By Courtney Weaver
For more than a decade, the Cypriot city of Limassol has marketed itself as a haven not just for Russian money but for Russians. Fur shops line the palm-fringed streets and an entire expat community has sprung up catering to Russian tourists and residents with special beauty salons, tour agencies and restaurants.
For more than a decade, the Cypriot city of Limassol has marketed itself as a haven not just for Russian money but for Russians. Fur shops line the palm-fringed streets and an entire expat community has sprung up catering to Russian tourists and residents with special beauty salons, tour agencies and restaurants.
Yet during the
past week the Mediterranean island’s beachfront party resort of some 100,000
residents has had the feel of a ghost town.
While a collective
sigh of relief echoed across Cyprus on Thursday as calm prevailed when the banks reopened after being closed for almost two weeks as the
island’s bailout was finalised, for
Limassol the future is less certain than ever.
The beachfront
hotels favoured by Russians saw an influx of guests last week but restaurants
and shops in the city centre were largely deserted, a rare sight even for the
off-season, residents say.
With four weeks to
go until tourists typically begin descending on the city en masse, locals are
starting to wonder if Russians will continue to view Limassol as a second home
or holiday destination if they have given up on it as a financial centre.
At the post office
across the street from Limassol’s Four Seasons hotel, Mikhalis Gavrialidis was
jovial with the few customers who came in, jokingly charging foreigners a
bailout worth €5.8bn in exchange for the price of postage.
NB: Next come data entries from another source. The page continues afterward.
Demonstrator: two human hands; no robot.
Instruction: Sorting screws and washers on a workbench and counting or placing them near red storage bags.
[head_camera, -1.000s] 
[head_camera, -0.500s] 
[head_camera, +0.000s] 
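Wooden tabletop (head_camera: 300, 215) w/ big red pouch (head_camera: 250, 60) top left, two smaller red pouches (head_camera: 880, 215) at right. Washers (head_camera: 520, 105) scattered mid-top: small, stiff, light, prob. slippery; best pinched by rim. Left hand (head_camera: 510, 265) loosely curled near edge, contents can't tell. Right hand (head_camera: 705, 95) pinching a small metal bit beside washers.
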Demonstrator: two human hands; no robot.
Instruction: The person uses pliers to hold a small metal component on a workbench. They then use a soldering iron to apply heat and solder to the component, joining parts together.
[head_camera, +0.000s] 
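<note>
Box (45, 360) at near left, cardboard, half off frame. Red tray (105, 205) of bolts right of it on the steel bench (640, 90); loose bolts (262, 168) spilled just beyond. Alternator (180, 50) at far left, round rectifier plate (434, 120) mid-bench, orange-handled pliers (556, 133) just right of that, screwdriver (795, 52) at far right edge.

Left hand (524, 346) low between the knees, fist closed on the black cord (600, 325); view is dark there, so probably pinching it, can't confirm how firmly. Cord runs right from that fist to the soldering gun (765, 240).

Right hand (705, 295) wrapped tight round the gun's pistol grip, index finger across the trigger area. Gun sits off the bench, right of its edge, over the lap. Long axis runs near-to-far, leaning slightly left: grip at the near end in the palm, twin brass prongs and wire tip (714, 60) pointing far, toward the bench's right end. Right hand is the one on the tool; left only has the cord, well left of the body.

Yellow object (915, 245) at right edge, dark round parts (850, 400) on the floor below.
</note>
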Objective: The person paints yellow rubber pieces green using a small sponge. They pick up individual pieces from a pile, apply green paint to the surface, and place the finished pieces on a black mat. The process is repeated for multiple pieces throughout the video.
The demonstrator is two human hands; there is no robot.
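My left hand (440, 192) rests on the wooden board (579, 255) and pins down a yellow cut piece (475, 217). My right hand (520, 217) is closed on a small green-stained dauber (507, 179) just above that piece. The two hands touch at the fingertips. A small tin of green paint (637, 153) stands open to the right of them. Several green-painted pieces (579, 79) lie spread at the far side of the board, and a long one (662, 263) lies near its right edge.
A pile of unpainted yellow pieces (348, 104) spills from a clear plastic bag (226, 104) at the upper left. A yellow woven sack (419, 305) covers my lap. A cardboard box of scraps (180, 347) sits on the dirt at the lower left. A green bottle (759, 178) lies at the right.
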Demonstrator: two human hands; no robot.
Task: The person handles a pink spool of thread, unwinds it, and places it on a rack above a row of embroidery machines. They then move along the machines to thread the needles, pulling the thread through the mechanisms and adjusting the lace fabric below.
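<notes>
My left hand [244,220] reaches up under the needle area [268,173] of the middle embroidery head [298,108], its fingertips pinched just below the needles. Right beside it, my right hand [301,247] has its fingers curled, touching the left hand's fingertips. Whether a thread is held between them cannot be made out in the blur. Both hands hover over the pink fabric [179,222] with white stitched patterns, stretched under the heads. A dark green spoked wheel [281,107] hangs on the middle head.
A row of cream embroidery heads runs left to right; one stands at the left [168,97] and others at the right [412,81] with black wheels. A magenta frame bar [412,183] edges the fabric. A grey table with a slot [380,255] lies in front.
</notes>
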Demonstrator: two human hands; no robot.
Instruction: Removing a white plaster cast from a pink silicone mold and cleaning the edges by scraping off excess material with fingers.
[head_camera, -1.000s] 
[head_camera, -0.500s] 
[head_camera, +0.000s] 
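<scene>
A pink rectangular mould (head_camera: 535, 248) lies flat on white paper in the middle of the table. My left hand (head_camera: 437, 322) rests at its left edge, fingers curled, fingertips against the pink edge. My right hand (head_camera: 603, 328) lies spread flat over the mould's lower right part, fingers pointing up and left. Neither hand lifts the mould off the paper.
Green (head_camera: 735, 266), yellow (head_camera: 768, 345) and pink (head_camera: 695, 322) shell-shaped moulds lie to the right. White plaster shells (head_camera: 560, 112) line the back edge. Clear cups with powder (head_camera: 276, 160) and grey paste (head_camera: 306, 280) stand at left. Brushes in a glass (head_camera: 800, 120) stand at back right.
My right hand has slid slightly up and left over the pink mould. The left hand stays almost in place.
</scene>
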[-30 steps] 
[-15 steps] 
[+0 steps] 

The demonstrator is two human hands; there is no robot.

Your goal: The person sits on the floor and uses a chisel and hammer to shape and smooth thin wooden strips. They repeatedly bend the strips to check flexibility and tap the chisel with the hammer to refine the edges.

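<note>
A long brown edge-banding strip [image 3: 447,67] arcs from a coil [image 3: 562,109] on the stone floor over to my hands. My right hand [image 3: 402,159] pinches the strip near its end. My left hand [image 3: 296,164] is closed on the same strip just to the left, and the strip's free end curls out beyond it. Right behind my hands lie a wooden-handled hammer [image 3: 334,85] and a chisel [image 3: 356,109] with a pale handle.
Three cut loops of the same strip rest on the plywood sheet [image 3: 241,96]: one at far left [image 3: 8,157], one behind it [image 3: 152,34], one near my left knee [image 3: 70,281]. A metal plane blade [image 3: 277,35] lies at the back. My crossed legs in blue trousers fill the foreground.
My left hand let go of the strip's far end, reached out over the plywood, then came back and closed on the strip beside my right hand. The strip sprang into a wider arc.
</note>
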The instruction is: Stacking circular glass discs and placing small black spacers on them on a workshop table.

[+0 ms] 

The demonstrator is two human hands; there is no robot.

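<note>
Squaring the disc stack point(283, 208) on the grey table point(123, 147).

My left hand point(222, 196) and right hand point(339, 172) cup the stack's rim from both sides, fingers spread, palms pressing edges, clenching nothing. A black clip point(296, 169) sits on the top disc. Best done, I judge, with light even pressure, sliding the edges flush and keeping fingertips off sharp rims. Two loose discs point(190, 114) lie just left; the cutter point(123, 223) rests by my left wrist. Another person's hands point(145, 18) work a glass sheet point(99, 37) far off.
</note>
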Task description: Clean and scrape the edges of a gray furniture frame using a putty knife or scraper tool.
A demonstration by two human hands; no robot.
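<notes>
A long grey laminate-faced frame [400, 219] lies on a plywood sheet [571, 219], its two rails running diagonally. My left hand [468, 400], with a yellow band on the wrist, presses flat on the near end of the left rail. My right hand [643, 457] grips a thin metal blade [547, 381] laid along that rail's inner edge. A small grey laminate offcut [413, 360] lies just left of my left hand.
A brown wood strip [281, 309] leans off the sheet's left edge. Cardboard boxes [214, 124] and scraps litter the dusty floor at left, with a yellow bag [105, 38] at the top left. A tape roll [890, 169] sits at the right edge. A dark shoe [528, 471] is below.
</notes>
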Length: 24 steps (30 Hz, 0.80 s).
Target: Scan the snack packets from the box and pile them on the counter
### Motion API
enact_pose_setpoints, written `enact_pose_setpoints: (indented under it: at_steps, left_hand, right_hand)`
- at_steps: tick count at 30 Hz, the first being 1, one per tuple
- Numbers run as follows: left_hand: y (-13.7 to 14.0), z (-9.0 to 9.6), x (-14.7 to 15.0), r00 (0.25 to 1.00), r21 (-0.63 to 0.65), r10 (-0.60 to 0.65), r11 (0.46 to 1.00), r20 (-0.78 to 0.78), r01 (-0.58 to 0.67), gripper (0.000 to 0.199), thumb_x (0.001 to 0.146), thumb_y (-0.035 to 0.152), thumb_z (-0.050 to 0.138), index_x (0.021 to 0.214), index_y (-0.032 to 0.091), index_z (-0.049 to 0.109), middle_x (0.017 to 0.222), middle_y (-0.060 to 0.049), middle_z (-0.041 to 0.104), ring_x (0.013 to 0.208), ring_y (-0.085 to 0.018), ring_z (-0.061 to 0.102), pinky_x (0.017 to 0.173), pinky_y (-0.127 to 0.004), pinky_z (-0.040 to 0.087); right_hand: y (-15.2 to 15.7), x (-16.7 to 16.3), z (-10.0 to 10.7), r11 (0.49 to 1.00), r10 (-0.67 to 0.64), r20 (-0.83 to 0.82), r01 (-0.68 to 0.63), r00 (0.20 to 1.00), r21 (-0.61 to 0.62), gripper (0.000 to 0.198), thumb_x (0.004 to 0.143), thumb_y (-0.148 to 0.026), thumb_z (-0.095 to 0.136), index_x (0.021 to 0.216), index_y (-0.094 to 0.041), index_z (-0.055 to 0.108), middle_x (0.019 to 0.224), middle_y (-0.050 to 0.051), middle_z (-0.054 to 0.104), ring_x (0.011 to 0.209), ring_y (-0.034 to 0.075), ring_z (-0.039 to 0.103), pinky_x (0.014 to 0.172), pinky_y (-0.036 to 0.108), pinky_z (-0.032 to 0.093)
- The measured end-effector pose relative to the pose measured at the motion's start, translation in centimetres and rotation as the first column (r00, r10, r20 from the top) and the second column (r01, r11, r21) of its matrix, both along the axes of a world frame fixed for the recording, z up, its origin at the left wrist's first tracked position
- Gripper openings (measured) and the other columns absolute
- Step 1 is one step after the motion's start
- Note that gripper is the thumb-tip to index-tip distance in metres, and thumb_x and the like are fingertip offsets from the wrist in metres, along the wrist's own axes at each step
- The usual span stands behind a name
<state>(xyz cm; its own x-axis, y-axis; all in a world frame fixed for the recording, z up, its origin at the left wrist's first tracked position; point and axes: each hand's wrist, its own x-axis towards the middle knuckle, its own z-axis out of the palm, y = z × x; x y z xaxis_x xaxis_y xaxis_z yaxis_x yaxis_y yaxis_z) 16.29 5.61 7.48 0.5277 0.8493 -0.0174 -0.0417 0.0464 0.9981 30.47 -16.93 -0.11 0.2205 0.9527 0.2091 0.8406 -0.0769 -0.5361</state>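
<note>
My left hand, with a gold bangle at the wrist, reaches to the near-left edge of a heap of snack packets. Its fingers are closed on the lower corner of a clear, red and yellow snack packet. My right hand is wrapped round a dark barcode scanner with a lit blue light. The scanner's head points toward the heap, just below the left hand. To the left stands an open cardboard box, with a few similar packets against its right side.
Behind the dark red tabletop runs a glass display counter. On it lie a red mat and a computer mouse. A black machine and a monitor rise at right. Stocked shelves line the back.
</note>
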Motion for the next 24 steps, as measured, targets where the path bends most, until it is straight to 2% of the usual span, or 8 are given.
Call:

However, when
pressed on the future of Limassol, he turned grave.
“Limassol will
possibly be affected the worst in Cyprus – because of the Russians,” he said.
“It’s not just the billionaires who are based in Limassol, there are normal
businessmen. I wouldn’t be surprised if they took their money and disappeared.
Wouldn’t you do the same?”
Limassol has not
seen protests like the ones that broke out briefly in Nicosia, because the
people are resigned to their fate, Mr Gavrialidis added.
“Things are calm
because we are civilised. It’s not in our hands. We know we will be slaughtered
anyway.”
While some
Russians initially worried that locals would turn on them and question why the
island’s foreign billionaires or the Kremlin had not paid a larger share of the
bailout, most locals’ anger has been directed towards the EU and Germany for
refusing to pay the full €15.8bn-bailout bill, when they had happily thrown
billions of dollars at Greece, and for the manner of the rescue itself.
In a poll this
month, one Cypriot television station asked viewers whether the country should
become further integrated into the EU or lean towards Russia instead. Over
two-thirds of respondents chose the latter.
“People hate
[Angela] Merkel,” said Paris Antoniou, who was tending an empty bar in
Limassol’s old town one recent evening, referring to the German chancellor. Few
blamed the country’s big foreign depositors, he said.
“The Russians have
the right to react the way they have. You can’t have your millions invested in
a bank and then simply taken away from you,” said Mr Antoniou. “It doesn’t
matter how they made their money, money laundering or whatever. It is the
Russians who are keeping our economy going.”
In Moscow, Kremlin
anger at the proposed haircuts has simmered since Sunday when the EU and Cyprus
reached a new agreement that places the burden of the bailout on the biggest
depositors of just two lenders, Laiki Bank and Bank of Cyprus, instead of all
Cypriot depositors.
Under the new
deal, Russian state lenders Sberbank and VTB say they now expect losses to be
minimal. However, in Limassol, bankers warn there will be big losses for the
Russian business community, a huge swath of which banked at Laiki’s
Russian-speaking flagship Limassol branch.
On the beach of
the five-star Le Meridien hotel, Yuri Shapiro, a Russian businessman dressed in
paisley swimming briefs and Dolce & Gabbana flip flops, said he had gone to
Laiki Bank on Thursday only to learn that his seven-figure deposit had been
reduced to €94,000.
The missing amount
has been taken to recapitalise Bank of Cyprus, which absorbed Laiki last week,
and could be cut by up to 80 per cent, with no guarantee that the depositor
will ever see the remainder.
The businessman
said that while his own financial stability would be preserved, he had less
hope for that of Limassol or Cyprus.
Currently the
owner of both a publication house and Russian karaoke bar in Limassol, Mr
Shapiro said he had now cancelled plans to open a second restaurant.
“The financial
sector has been destroyed completely,” Mr Shapiro said, noting this would
ripple across the rest of the island’s economy. Until now, financial services
have accounted for 50 per cent of Cyprus’s gross domestic product.